**TASK**
The reply should repeat all of the data word for word, with no pictures.
RAW DATA Start Marker
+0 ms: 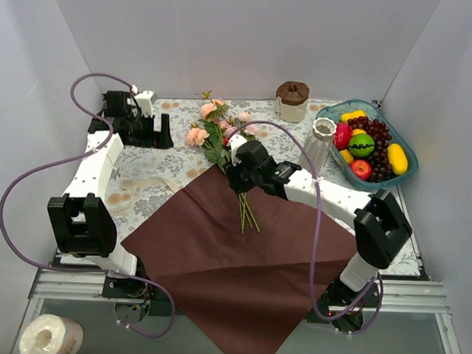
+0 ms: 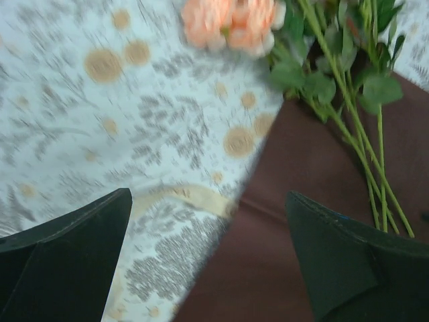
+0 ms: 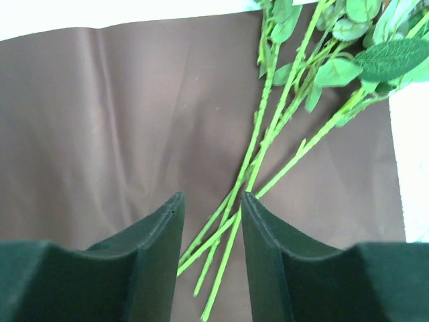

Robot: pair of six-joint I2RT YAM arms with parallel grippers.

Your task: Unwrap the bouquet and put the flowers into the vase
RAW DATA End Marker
**RESULT BELOW**
+0 ms: 
+0 ms: 
+0 ms: 

Robot: pair of six-joint I2RT YAM arms with parallel grippers.

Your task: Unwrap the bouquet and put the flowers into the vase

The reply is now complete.